Корни

Mar 11, 2018 16:05

   Я побывал во всех похоронных домах, натыканных по Кони-Айленд авеню, - родственников в Бруклине у меня на целое еврейское местечко потянет и, как водится, иногда кто-нибудь из них умирает. Дежурный раввин выпытывает у родных и близких биографию усопшего, имена его жён, детей, внуков - и затем с деревянной трибунки, младшей сестрицы лежащего рядом гроба, длинно, нескончаемо, на одном дыхании пересказывает эту биографию собравшимся, так, как это сделали бы сами родные, если б, конечно, они были раввином, который за долгие годы службы в похоронных домах на Кони-Айленд авеню, навострился провожать незнакомых покойников так, что даже самые неуёмные дальние родственники-соседи-знакомые, сидящие на задних рядах, вдруг начинают сопеть, громко сморкаться и вытирать слёзы, выкатывающиеся из-под диоптрий.

   Я, мои сёстры, кузины, кузены - дети, последнее поколение, ради которых, как говорит раввин, наши родители бросили все и отправились искать нам лучшую жизнь, - украдкой переглядываемся, рассматриваем дальних родственников, стараемся не говорить громко, не хихикать, а ведь так хочется в таких местах. Дед лежит в закрытом ящике, над ним - незнакомый бородатый дядька утверждает, что пока помнят, будет жить, а вокруг - те, которые явно не запомнят, ведь как запомнить того, кого не знаешь?

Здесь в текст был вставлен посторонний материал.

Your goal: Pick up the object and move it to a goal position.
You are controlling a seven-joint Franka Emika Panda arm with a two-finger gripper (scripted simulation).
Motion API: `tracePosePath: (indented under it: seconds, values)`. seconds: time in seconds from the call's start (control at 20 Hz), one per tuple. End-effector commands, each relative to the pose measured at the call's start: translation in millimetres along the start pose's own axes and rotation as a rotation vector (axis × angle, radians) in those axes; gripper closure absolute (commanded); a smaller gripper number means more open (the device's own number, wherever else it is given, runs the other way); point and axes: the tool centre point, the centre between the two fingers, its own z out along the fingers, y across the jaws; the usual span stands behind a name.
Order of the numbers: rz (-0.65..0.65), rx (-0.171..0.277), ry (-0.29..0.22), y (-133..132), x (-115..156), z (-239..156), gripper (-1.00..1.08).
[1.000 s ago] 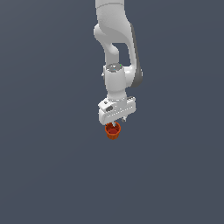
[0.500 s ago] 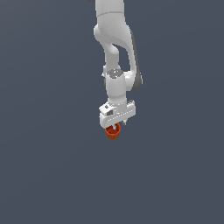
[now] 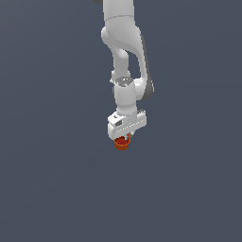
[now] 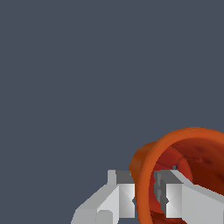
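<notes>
We see our gripper [image 3: 124, 137] pinching the orange-red cup [image 3: 123, 143] by its rim, one finger [image 4: 175, 192] inside and one outside the wall, beneath the white arm [image 3: 124, 56].

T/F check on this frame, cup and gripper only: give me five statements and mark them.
1. The gripper points downward with the cup at its tip. True.
2. The fingers pinch the cup's wall, one outside and one inside the rim. True.
3. The cup is blue. False: it is orange-red with a darker red inside.
4. The cup is wider than the white gripper body. False: in the exterior view it is narrower than the gripper above it.
5. The gripper is open with nothing between the fingers. False: the wrist view shows the cup wall between them.
</notes>
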Motion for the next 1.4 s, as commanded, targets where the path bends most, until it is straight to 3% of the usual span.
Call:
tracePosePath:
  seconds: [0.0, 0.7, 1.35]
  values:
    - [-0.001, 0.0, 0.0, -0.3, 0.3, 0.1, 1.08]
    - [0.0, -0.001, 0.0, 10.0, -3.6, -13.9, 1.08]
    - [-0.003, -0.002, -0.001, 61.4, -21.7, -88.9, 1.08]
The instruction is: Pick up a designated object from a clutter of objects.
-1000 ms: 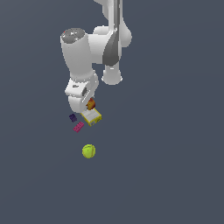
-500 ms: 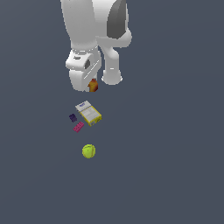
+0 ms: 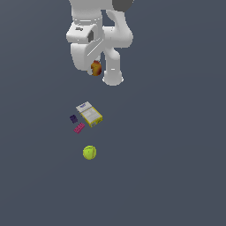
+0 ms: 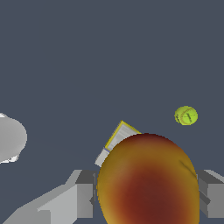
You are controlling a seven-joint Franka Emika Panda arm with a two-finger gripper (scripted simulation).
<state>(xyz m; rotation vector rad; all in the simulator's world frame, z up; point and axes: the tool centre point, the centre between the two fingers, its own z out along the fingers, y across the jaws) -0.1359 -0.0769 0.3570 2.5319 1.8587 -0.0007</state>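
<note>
Wrist view is showing the gripper [image 4: 146, 192] clamping the red-orange fruit [image 4: 148, 179] between both fingers, lifted well above the floor. Below, the yellow-and-grey box [image 3: 90, 114], purple block [image 3: 73, 118] and pink block [image 3: 79, 128] are clustering together; the yellow-green ball [image 3: 89, 152] is sitting apart, nearer, open floor surrounding everything
</note>
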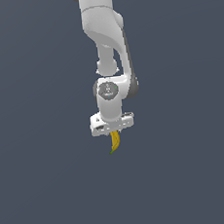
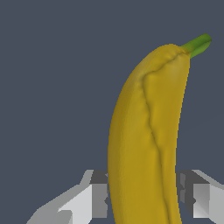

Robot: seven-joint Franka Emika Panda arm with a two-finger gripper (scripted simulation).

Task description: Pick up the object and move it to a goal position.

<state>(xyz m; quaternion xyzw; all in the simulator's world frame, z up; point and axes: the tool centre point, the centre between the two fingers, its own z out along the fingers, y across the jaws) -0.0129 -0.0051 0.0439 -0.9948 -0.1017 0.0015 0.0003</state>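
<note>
- You see the arm (image 1: 107, 36) coming down from the top of the exterior view, its links stacked almost vertically and the wrist pointing straight down.
- Your gripper (image 1: 114, 133) hangs below the white hand block, which sits slightly tilted, lower on the exterior view's left.
- You have the banana (image 1: 114, 142) clamped between the fingers (image 2: 94, 197); in the wrist view they press against its two sides near one end.
- You can see the banana hanging lengthwise below the gripper, its green stem tip (image 2: 197, 44) pointing away from the hand.
- Around it you see only plain dark grey background, so you cannot tell whether it touches any surface.
</note>
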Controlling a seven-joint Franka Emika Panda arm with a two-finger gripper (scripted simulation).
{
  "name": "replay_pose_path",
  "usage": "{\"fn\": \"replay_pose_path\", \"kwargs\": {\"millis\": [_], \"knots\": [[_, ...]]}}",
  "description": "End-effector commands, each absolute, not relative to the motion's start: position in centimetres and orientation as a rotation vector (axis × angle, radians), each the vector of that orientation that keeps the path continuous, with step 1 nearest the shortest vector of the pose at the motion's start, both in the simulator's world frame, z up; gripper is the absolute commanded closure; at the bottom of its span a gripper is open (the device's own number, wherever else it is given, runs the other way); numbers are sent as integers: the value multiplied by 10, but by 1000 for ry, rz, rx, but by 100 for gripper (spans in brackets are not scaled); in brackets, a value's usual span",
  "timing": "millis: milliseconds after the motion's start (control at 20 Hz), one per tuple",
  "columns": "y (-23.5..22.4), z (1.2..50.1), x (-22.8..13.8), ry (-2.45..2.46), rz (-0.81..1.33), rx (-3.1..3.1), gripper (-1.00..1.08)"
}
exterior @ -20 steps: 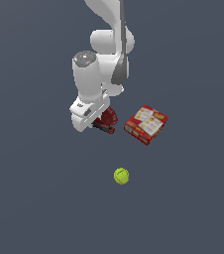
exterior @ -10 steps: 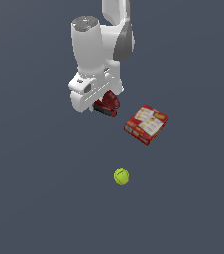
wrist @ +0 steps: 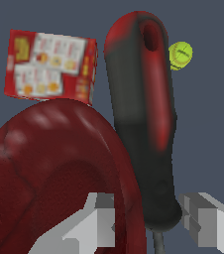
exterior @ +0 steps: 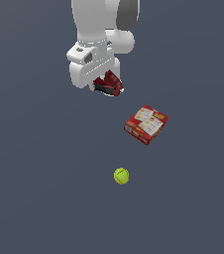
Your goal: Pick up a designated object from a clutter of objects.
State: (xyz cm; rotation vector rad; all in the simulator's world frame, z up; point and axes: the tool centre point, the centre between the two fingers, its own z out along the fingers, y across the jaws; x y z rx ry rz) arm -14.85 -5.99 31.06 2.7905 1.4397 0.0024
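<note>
The arm (exterior: 101, 30) fills the upper middle of the exterior view, its gripper (wrist: 148, 223) low in the wrist frame; the jaws stand fairly narrow, straddling both the bowl (wrist: 59, 173) rim and the tool (wrist: 143, 119), and whether they pinch I cannot tell; a good grasp should likely take the rim alone, squarely. The bowl sits under the hand, upper centre of the exterior view. Counted: one bowl; one box (exterior: 146, 124) at mid-right; one tool; one ball (exterior: 121, 175) lower centre.

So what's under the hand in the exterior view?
Beneath the hand, part of the dark red bowl shows. The rest of the bowl and the red-and-black tool are covered there.
</note>
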Motion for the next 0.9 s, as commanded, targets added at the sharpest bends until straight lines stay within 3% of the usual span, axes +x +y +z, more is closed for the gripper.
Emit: {"fn": "replay_pose_path", "kwargs": {"millis": [0, 850], "knots": [[-58, 331, -156, 1439, 4, 2790, 108], [-50, 398, -177, 1438, 0, 2793, 108]]}}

Перед моими глазами открывается дверь и - в тесной комнате тбилисской квартиры, на двух стульях лежит гроб, в нём - моя бабушка. Лоб, нос, губы, глазницы покрыты белым саваном, как холмы и долины под снежным покрывалом. В квартире, обычно наполненной шарканьем тапок, болтовнёй из телевизора, звяканьем кастрюль, - торжественная тишина. Сквозь окно щупальцами вползает декабрьский, пасмурный свет. Окутывает комнату, обволакивает бабушку, отсекает от неё меня, родителей, сестру, деда, с которым они недавно отпраздновали золотую свадьбу. А теперь она останется лежать здесь, а дед уедет за океан, тихонько доживать, тосковать, один, рядом с детьми, племянниками, внуками, кузенами, родственниками - целым людным местечком, выросшим тут из дедова семени.

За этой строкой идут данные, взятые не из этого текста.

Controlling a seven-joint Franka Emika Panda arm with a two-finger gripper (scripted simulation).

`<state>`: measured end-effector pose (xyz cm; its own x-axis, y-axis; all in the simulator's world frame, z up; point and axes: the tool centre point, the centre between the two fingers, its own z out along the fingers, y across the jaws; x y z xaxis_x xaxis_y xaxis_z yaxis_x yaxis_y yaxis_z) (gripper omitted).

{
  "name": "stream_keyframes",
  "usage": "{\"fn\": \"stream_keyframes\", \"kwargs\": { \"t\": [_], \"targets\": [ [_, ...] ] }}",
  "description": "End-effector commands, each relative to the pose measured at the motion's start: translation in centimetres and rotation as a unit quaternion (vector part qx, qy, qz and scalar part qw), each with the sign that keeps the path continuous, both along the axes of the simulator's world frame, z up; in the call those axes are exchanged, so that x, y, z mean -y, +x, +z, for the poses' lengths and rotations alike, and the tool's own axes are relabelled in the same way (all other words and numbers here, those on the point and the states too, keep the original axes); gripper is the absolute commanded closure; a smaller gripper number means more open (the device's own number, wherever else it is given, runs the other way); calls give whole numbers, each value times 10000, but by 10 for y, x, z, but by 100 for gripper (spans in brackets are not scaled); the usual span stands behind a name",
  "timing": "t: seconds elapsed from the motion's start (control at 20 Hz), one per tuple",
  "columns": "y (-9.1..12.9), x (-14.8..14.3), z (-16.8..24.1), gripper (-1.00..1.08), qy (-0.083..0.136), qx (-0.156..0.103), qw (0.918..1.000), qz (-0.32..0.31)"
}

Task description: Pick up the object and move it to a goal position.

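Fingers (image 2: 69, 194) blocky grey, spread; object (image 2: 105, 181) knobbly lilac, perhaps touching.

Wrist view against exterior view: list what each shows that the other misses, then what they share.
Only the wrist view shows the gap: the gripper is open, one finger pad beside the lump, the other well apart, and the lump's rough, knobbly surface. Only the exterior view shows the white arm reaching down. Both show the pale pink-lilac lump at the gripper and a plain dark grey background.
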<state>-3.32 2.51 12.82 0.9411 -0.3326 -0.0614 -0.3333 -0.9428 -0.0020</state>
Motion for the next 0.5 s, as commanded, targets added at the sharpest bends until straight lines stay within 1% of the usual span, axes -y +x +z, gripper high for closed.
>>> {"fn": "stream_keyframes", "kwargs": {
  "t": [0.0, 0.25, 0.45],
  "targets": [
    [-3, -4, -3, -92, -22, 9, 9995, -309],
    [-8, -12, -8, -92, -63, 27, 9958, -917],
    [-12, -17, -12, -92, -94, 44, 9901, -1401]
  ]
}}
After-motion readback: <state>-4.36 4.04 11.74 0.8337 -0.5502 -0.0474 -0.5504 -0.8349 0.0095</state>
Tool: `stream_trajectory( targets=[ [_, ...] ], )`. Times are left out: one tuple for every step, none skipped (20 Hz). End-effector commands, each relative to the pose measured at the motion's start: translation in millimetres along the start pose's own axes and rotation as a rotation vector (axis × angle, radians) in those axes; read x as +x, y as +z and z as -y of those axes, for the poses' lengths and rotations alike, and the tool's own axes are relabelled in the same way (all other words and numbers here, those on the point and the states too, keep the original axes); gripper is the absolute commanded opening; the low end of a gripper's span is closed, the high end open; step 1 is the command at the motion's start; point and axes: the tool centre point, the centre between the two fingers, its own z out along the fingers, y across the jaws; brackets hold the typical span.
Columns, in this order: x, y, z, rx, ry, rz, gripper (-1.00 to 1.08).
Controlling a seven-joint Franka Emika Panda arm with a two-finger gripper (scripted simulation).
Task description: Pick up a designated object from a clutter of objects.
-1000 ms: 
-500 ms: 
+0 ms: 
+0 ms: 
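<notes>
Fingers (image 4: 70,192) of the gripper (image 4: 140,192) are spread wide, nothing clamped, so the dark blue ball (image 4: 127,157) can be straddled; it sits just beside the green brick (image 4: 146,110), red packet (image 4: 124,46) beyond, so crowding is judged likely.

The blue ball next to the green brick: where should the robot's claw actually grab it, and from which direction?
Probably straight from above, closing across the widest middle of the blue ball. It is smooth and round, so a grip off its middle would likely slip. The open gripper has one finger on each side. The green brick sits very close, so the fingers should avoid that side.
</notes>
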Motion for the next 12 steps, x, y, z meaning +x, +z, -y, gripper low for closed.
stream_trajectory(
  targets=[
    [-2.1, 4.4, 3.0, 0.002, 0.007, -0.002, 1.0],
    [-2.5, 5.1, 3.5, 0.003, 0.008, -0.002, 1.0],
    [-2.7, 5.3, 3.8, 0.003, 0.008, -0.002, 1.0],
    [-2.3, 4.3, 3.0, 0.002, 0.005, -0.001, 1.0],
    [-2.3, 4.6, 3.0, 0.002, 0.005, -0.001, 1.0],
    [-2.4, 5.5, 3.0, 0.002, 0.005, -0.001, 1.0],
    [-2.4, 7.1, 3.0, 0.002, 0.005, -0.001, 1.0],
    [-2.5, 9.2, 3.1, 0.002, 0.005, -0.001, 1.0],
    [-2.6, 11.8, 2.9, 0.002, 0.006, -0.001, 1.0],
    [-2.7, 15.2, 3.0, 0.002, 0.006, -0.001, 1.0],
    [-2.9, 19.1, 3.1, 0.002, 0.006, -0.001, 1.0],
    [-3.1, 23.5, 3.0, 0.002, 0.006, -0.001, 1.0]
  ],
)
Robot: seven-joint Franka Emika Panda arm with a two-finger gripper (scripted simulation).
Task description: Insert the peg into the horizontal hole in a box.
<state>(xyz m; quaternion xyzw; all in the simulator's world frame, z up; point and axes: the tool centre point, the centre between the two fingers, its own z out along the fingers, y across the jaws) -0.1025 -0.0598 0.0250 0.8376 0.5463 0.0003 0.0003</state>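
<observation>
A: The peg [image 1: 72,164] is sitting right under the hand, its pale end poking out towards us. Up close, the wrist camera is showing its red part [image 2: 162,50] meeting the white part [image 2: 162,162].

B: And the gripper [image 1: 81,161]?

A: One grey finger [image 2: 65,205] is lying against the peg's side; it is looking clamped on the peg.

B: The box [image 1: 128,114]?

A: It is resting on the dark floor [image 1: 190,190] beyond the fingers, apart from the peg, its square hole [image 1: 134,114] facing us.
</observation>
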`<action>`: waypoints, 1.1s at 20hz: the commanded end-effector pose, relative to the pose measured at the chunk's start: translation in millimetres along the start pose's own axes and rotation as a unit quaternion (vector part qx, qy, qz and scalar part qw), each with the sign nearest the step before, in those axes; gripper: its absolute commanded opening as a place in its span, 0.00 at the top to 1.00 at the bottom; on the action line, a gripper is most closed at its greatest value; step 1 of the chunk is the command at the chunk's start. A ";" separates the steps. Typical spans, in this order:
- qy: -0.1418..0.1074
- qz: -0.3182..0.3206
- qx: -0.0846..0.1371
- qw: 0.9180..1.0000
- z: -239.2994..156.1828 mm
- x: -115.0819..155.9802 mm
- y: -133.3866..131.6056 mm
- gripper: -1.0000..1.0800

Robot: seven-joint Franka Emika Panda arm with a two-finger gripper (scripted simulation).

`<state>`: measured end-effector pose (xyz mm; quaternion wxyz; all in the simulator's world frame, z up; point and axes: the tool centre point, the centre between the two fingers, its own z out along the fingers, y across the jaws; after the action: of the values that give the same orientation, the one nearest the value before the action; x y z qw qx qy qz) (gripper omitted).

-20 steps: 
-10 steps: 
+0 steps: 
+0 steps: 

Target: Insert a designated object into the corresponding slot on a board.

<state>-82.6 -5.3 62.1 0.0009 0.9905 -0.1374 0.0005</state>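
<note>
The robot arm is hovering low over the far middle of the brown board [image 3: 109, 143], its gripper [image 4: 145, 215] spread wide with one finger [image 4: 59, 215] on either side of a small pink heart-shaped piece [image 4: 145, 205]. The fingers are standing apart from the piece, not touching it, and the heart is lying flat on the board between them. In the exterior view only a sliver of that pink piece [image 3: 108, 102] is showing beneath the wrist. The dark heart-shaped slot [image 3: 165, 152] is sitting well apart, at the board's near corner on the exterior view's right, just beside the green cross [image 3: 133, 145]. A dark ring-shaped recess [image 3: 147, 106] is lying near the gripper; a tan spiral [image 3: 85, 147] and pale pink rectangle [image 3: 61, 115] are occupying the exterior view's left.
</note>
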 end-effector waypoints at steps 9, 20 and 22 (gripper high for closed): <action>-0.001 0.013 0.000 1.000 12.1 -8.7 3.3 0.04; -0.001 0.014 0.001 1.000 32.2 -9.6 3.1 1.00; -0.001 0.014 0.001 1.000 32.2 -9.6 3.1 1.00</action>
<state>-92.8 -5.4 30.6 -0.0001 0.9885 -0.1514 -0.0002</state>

Я побывал во всех похоронных домах, натыканных по Кони-Айленд авеню, - здесь мы провожаем наших мёртвых. После церемонии гроб вынесут и, сопровождаемый проклятиями водителей, пытающихся объехать похоронную процессию, он поедет на местное кладбище. Администрация давным-давно перекроила все газончики, закоулки, пустыри в новые могилы. Кладбищенские дорожки превратили в тропинки, забрав по два метра по краям для новоприбывших. Наши евреи лежат тесно, плечом к плечу, совсем не так, как их собратья, похороненные тут до того, как иммиграция взвинтила спрос на бруклинскую недвижимость. Все собираются вокруг ямы, затерянной в чаще из татуированных обелисков, раввин читает поминальную молитву, хриплые голоса вразнобой повторяют: аминь. Мы идём к воротам, проходим мимо могил моих дядей, тёток, близких и дальних родственников. Помните, дети, дедов и прадедов ваших, праотцев авраама, ицхака и иакова. Детям завтра в школу, что нам до этого обугленного леса? Мы переглядываемся друг с другом, рассматриваем дальних родственников, стараемся не говорить громко, не хихикать. Первыми пробираемся к выходу, за нами - родители, самыми последними выходят пожилые бабушки и дедушки. Мы отпрашиваемся у взрослых и убегаем. Они стоят у кладбищенских ворот и смотрят нам вслед.